Instruction

Students are encouraged to work together on homework. However, sharing, copying, or providing any part of a homework solution or code is an infraction of the University’s rules on Academic Integrity. Any violation will be punished as severely as possible. Final submissions must be uploaded to compass2g. No email or hardcopy will be accepted. For late submission policy and grading rubrics, please refer to the course website.

Question 1 [35 Points] Local Linear Regression

We have implemented the Nadaraya-Watson kernel estimator in HW 6. In this question, we will investigate a local linear regression: \[ \widehat{f}\left(x\right)=\widehat{\beta}_{0}\left(x\right)+ \widehat{\beta}_{1}\left(x\right) x, \] where \(x\) is a testing point. Local coefficients \(\widehat{\beta}_{r}\left(x \right)\) for \(r=0, 1\) are obtained by minimizing the object function \[ \underset{\beta_{0}(x), \, \beta_{1}(x)}{\operatorname{minimize}} \quad \sum_{i=1}^{n} K_{\lambda} \left(x, x_{i}\right) \Big[y_{i}-\beta_{0}(x) - \beta_1(x) x_{i} \Big]^{2}. \]

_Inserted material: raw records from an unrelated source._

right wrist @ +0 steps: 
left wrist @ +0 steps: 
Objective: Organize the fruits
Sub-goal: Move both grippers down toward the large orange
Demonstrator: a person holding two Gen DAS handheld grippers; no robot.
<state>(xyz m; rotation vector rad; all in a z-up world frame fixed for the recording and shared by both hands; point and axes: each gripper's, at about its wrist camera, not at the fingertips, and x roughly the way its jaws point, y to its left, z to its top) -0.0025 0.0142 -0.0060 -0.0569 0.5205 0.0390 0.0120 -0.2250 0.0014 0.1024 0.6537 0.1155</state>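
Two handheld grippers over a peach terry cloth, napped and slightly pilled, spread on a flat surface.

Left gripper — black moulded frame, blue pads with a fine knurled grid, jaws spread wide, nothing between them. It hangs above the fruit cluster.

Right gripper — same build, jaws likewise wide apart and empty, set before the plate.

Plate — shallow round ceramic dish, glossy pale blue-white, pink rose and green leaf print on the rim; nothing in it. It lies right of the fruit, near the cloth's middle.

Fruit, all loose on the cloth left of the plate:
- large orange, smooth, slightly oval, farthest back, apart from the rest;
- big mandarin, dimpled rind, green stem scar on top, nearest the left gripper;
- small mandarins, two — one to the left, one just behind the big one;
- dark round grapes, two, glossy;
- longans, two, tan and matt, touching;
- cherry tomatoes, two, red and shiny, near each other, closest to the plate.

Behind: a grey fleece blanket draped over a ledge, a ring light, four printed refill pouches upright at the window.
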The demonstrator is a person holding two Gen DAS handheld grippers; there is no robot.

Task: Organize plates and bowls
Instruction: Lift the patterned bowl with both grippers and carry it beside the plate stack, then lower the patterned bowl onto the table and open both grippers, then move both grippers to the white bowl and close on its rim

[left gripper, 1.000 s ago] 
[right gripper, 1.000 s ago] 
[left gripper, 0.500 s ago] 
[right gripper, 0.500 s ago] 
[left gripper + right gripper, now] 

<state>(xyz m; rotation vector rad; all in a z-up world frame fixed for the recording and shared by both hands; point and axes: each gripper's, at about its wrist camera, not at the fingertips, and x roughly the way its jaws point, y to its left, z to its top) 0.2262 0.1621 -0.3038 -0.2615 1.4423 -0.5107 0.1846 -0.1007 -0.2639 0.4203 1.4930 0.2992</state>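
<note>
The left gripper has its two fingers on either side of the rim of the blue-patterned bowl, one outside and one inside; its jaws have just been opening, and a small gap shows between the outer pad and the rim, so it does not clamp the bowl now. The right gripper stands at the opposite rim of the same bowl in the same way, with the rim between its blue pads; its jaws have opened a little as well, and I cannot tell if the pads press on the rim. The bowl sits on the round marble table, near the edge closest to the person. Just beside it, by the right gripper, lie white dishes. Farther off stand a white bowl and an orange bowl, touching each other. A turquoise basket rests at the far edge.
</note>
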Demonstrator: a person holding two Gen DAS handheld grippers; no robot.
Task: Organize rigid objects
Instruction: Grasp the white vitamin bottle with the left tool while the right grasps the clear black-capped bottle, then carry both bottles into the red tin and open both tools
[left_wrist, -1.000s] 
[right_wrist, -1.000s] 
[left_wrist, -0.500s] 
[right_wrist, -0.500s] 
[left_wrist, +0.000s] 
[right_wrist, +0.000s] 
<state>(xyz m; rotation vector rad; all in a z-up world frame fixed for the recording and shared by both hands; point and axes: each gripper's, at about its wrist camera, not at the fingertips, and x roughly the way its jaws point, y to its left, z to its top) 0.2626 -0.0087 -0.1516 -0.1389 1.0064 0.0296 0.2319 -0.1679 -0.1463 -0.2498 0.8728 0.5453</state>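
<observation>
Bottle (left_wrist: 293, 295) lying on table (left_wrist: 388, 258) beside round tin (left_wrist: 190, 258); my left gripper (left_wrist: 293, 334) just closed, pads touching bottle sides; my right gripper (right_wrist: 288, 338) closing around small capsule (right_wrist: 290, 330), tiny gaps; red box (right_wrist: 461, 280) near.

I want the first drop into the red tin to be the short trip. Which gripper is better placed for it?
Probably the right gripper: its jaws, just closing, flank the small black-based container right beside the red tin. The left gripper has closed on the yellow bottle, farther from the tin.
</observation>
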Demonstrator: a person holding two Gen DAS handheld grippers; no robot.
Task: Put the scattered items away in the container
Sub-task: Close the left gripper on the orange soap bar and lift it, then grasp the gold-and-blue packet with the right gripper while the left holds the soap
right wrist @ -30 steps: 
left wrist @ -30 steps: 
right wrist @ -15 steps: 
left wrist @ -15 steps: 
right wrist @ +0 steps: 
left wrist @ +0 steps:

In this question, we will use the Gaussian kernel \(K(u) = \frac{1}{\sqrt{2 \pi}} e^{- \frac{u^2}{2}}\).

  1. [20 pts] Write a function myLocLinear(trainX, trainY, testX, lambda), where lambda is the bandwidth and testX is all testing samples. This function returns predictions on testX. The solution of \(\beta_{0}(x)\) and \(\beta_{1}(x)\) can be obtained by fitting a weighted linear regression. The formula is provided on Page 25 of our lecture note.

  2. [15 pts] Fit a local linear regression with our given training data. The testing data are generated using the code given below. Try a set of bandwidth \(\lambda = 0.05, 0.1, \ldots, 0.55, 0.6\) when calculating the kernel function.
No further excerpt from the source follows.